[Start of section]

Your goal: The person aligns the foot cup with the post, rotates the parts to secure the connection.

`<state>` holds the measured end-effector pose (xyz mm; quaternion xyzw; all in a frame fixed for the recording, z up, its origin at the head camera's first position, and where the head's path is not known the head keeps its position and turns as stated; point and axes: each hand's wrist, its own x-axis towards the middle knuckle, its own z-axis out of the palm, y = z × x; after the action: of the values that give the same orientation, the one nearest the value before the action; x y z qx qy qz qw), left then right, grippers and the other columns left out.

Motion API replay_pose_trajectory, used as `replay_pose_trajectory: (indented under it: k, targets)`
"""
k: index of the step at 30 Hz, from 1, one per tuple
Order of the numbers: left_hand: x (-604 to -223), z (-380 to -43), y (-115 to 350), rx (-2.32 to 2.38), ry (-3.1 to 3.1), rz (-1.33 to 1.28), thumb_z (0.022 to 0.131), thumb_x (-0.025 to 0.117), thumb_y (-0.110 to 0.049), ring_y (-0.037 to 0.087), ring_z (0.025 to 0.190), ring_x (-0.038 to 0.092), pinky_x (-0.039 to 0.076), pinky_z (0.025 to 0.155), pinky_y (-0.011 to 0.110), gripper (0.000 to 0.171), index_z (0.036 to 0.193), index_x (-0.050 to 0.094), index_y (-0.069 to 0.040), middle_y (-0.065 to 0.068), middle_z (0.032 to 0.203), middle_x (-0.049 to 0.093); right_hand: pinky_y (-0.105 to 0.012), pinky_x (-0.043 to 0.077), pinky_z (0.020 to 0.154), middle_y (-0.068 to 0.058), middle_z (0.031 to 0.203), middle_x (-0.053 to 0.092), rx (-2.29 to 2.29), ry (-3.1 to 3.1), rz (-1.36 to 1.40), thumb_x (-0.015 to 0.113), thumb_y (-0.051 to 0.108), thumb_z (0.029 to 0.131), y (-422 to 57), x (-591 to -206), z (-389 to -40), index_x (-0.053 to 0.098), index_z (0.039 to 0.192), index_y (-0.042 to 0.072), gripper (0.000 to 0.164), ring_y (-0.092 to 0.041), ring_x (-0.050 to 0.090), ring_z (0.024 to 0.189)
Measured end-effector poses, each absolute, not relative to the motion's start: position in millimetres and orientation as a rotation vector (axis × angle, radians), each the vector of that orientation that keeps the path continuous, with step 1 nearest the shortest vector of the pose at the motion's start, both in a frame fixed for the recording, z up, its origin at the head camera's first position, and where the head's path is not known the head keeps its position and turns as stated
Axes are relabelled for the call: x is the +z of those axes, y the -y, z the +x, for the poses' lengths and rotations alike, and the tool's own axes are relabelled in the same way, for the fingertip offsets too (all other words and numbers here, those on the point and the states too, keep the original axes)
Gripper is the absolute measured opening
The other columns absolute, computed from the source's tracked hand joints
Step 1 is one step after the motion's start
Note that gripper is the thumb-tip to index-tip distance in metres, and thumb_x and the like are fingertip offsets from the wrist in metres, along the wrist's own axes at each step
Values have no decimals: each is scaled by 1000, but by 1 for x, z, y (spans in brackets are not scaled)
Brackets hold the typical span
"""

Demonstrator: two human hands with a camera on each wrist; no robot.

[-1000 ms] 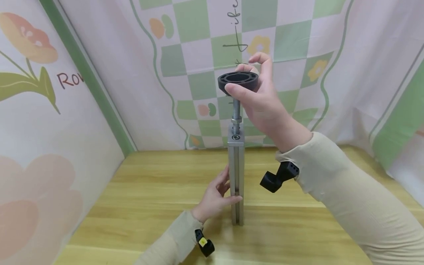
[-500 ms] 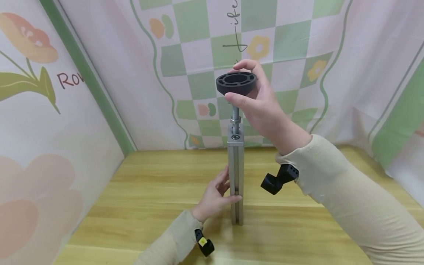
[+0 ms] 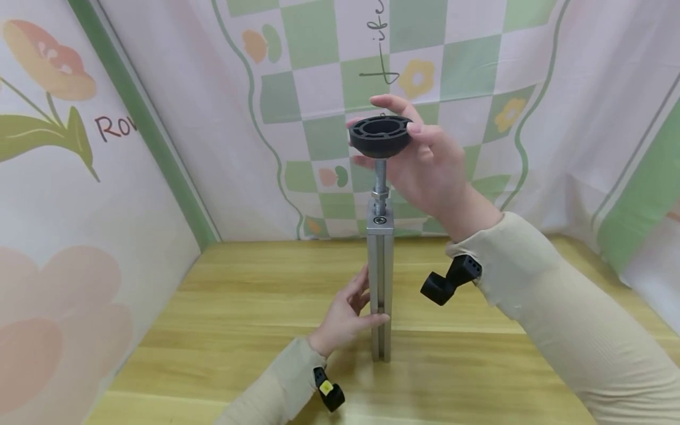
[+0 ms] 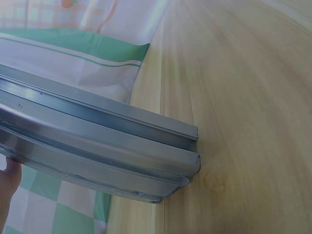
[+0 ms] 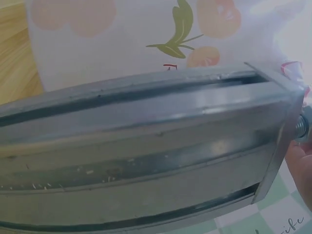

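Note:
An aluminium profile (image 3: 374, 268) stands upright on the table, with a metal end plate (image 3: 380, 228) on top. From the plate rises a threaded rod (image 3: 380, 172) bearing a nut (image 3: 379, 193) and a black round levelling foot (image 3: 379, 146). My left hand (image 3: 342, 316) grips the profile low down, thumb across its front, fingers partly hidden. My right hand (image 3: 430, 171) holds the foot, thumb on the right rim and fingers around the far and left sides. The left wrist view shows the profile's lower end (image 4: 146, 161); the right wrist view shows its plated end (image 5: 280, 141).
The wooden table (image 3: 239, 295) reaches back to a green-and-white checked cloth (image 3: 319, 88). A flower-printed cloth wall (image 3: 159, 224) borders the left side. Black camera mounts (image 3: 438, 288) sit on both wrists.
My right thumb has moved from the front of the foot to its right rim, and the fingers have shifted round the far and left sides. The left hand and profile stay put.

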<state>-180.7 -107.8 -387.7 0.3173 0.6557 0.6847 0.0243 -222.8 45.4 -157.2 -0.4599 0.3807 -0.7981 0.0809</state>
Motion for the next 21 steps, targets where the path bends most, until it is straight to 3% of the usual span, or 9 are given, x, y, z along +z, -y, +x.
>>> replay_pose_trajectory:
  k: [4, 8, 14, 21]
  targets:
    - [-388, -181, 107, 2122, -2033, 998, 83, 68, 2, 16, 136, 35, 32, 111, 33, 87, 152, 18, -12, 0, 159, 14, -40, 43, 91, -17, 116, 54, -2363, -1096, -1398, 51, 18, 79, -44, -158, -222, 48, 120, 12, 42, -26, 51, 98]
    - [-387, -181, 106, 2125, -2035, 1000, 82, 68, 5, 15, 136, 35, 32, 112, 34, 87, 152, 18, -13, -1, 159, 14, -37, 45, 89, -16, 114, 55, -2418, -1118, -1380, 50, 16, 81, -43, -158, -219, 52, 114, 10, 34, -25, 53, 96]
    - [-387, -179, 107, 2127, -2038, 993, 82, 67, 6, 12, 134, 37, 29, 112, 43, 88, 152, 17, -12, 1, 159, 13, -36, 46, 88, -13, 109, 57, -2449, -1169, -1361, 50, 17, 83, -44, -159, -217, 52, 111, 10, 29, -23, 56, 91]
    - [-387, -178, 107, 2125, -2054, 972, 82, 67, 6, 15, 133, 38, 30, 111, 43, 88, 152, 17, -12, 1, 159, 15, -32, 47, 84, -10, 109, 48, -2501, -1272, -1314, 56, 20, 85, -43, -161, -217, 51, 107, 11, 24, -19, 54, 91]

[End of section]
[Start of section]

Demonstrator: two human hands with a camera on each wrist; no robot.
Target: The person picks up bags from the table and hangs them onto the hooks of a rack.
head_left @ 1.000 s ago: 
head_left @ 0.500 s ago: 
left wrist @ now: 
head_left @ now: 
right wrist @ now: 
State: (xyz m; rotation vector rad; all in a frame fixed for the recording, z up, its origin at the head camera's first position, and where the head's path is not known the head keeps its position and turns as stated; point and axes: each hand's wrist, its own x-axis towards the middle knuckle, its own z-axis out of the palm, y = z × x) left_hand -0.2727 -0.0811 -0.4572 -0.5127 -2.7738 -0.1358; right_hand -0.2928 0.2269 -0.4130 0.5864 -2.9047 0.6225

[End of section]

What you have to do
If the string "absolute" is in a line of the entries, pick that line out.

Expected output
Measured end-effector poses, each absolute, not relative to the motion's start: position in millimetres and orientation as a rotation vector (axis × angle, radians), each the vector of that orientation that keeps the path continuous, with step 1 nearest the shortest vector of the pose at the motion's start, both in a frame fixed for the recording, z up, its origin at the head camera's first position, and where the head's path is not known the head keeps its position and turns as stated
Gripper is the absolute measured opening
The other columns absolute, computed from the source's tracked hand joints

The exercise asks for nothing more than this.